Duruşmayı Delen ailesi de takip etti.
Delen’in ölümüne ilişkin sanık avukatlarının talebiyle bilirkişi raporu hazırlayan heyette yer alan Adli Tıp Uzmanı Prof. Dr. Nadir Arıcan, Murat Akbaba, Alpaslan Can, Çağlar Özdemir duruşmada hazır bulunurken soruşturma aşamasında dosyaya bilirkişi raporu sunan Prof. Dr. Hakan Kar ise Ses ve Görüntü Bilişim Sistemi’yle (SEGBİS) duruşmaya katıldı.
"Görüntülere göre Duygu’nun bilinci açık"

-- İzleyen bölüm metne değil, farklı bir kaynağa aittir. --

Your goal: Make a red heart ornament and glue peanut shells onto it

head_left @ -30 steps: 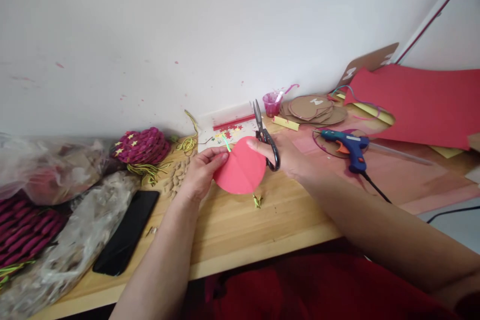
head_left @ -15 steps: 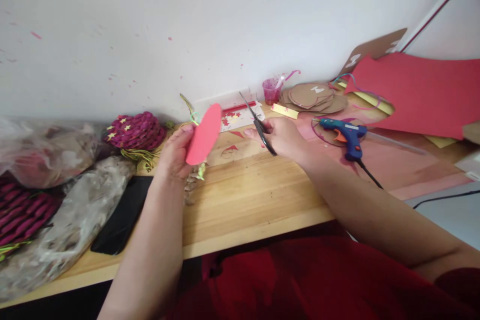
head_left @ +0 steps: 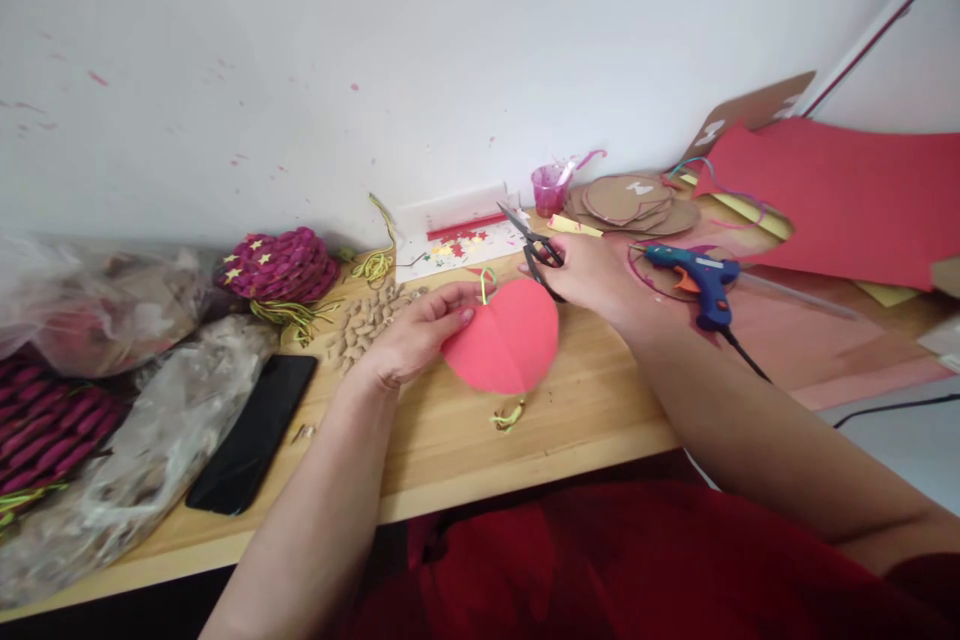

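Head view: mid-frame, left hand (head_left: 416, 335) pinches apple-shaped red paper cutout (head_left: 506, 340) by edge, likely keeping outline visible; right hand (head_left: 590, 270) grips black-handled scissors (head_left: 531, 240), blades pointing away, presumably for clearance.

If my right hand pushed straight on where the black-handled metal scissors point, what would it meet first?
Your right hand, scissors leading, would probably meet the raised back part of the white sheet scattered with small stars, then the white wall. Depth is unclear, so it might pass above.
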`<act>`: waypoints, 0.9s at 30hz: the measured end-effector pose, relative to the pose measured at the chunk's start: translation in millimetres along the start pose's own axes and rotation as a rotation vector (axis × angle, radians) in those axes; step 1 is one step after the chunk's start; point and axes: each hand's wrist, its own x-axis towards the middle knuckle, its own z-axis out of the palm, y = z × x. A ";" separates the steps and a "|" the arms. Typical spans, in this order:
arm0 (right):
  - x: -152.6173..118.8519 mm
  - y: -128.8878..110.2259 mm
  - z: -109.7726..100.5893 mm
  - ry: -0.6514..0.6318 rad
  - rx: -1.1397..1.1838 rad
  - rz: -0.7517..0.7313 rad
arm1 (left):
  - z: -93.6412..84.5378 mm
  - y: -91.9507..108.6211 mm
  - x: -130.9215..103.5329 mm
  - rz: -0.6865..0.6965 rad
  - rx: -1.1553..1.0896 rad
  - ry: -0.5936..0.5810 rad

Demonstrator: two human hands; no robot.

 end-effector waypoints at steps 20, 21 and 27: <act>6.5 18.1 -8.1 -0.030 -0.359 0.150 | -35.1 -9.1 12.5 0.270 1.053 0.393; 6.8 18.8 -8.0 -0.026 -0.377 0.156 | -33.0 -9.1 12.7 0.229 1.108 0.367; 6.2 18.9 -9.3 -0.053 -0.408 0.169 | -20.6 -8.6 13.4 0.149 1.216 0.296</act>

Duruşma Adli Tıp Uzmanı Nadir Arıcan’ın beyanıyla başladı. Dosyayı
inceleyip, olay yerini gördükten sonra eldeki bulguları
değerlendirerek rapor hazırladıklarını aktaran Arıcan, raporda
belirttikleri hususları tekrar ettiklerini söyledi. Yüksekten düşme
durumlarının intihar veya cinayet olduğuna dair yorum yapmaktan
kaçındıklarını dile getiren Arıcan, “Vücutta oluşan ray şeklindeki
ekimozların tamamı alttaki kemik yapısıyla ilgilidir. O yaralar ev
içerisinde değil düşmeye bağlı olarak oluşan yaralanmalardır. Bu
yaralanma şekilleri de düşme kaynaklı yaralanmalardır. Ölüme neden
olan yaralanmalar tamamen yüksekten düşmeyle uyumludur.

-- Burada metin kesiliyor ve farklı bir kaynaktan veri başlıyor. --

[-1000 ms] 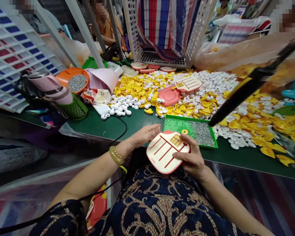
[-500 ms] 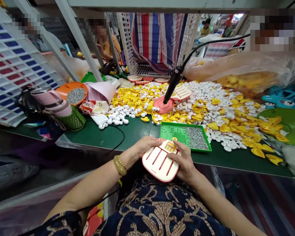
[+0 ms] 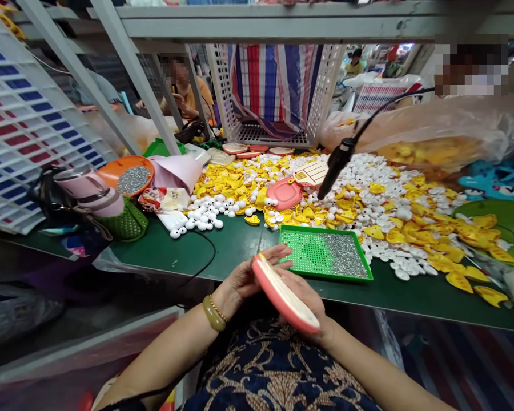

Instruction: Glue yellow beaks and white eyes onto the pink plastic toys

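Now your pink toy (image 3: 285, 297) is tipped between your hands, over your lap.
Your right hand (image 3: 310, 299) holds it; your left hand (image 3: 239, 281) has its fingers spread beside it. I can't tell if it's all done. Loose yellow bits (image 3: 227, 181) crowd the green table (image 3: 240, 240), past the green tray (image 3: 310, 249). A black tool (image 3: 336, 165) hangs above.

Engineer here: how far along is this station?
Nothing is confirmably finished; the flat pieces by the crate look assembled, maybe done. In work: one cream-and-pink piece, tilted between the left hand and right hand. Likely left: plenty, judging by the loose yellow parts, white parts and metal bits in the green tray.
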Action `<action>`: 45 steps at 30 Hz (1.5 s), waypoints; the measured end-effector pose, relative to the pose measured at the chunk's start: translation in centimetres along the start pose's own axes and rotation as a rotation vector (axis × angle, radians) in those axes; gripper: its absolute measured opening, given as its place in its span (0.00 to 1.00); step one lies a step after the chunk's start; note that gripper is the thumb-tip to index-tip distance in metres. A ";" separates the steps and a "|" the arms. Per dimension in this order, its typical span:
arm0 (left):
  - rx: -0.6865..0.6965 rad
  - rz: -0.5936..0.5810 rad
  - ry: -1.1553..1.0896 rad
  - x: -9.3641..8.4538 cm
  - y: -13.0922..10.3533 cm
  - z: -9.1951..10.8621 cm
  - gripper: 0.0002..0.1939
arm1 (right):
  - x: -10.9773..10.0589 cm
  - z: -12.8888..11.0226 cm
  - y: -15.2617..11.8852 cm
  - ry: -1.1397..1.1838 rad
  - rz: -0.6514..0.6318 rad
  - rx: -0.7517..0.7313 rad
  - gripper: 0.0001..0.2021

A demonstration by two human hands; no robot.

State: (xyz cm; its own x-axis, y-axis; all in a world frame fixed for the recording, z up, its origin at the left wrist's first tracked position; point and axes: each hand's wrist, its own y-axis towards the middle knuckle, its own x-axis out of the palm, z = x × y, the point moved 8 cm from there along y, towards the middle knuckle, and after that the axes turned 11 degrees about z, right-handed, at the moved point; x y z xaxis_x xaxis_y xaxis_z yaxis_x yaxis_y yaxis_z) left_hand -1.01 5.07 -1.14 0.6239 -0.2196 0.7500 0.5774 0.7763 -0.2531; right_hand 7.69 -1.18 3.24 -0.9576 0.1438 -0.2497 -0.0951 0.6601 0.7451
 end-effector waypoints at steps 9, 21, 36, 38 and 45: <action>-0.024 0.207 0.125 -1.7 -0.3 3.7 0.15 | 1.5 0.1 0.5 -0.056 -0.191 -0.161 0.30; -0.261 0.454 0.284 -4.9 0.2 3.4 0.21 | -2.6 18.3 12.7 -0.640 -0.031 0.322 0.13; -0.305 -0.025 0.471 -1.9 1.5 2.8 0.21 | -6.6 22.6 12.1 -0.326 0.251 0.747 0.10; -0.312 -0.029 0.465 -1.5 1.8 2.4 0.19 | -8.4 23.0 11.3 -0.232 0.365 0.807 0.12; -0.333 -0.062 0.424 -1.1 2.1 1.6 0.25 | -16.3 24.0 11.2 0.187 0.977 0.855 0.17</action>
State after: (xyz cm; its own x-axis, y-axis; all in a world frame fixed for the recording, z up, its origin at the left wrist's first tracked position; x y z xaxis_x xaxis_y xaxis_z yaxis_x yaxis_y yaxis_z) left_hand -1.30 7.92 -1.53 0.7014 -0.5320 0.4743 0.7125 0.5400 -0.4480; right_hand 28.71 21.51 0.79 -0.5619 0.7681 0.3071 0.7905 0.6080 -0.0741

Görüntülerde kişinin yüksekten düşerken aktif hareket yaptığı,
korunma refleksi gösterdiğini fark ettik. Bu bulgular bilincin
kapalı olmadığını gösteriyor. Bilincin tamamen kapalı olacağı
nitelikte bir travma söz konusu değildir” ifadelerini kullandı.

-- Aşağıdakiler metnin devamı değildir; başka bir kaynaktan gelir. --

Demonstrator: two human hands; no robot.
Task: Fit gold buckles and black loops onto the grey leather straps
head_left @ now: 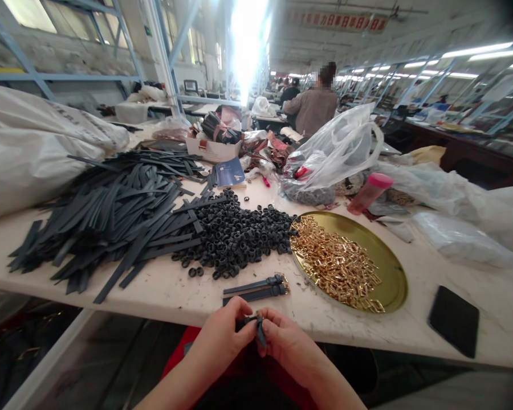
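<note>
A dark strap (260, 332) is pinched between my two hands at the table's front edge. My left hand (224, 336) has thumb and fingers closed on it, and my right hand (284, 336) grips it from the other side. Just beyond them lie finished-looking straps with gold buckles (256, 289). Behind these is a heap of small black loops (239, 236). Gold buckles (336, 262) fill much of a round gold tray (393, 279) to the right. Long dark strips (111, 210) are piled at the left.
A black phone (454, 320) lies on the table (154, 313) at the right. Farther back are a pink-lidded container (370, 193), a clear plastic bag (333, 148), a blue booklet (230, 172) and a white box (211, 150). A large white sack (34, 142) stands left. People sit beyond.
</note>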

“Duygu, kendisini Mehmet’e karşı
savunabilir"
Mahkeme Başkanı’nın “Maktul kendisini sanığa karşı bedenen
savunabilir mi, Düşme öncesinde maktul sanığa karşı balkonun durumu
itibariyle karşı koyabilir mi,” şeklindeki sorulara yanıt veren
Arıcan, “Evet, maktul kendisini savunabilir. Balkonda kendisini
koruma durumunu net olarak açıklayabilmemiz çok güçtür. Ancak
eldeki bulgular karşı koyma imkanı ve gücüne sahip olduğunu
göstermektedir. Olayın intihar mı yoksa cinayet mi olduğu
noktasında tıbbi yönden net ve kesin bir ayrım yapmamız mümkün
değildir. Diğer bilirkişi raporunda orjinin mahkeme tarafından
değerlendirmesi gerektiği söylendikten sonra olayın geliştiği
ortama ilişkin bir yorum yapılmış bizim buna katılmamız mümkün
değildir. Mahkemenizce alınan bilirkişi raporunda da bilincin tam
kapalı olmadığı belirtilmiştir” şeklinde yanıt verdi.
Yaralar kemerle vurularak mı oluşturuldu?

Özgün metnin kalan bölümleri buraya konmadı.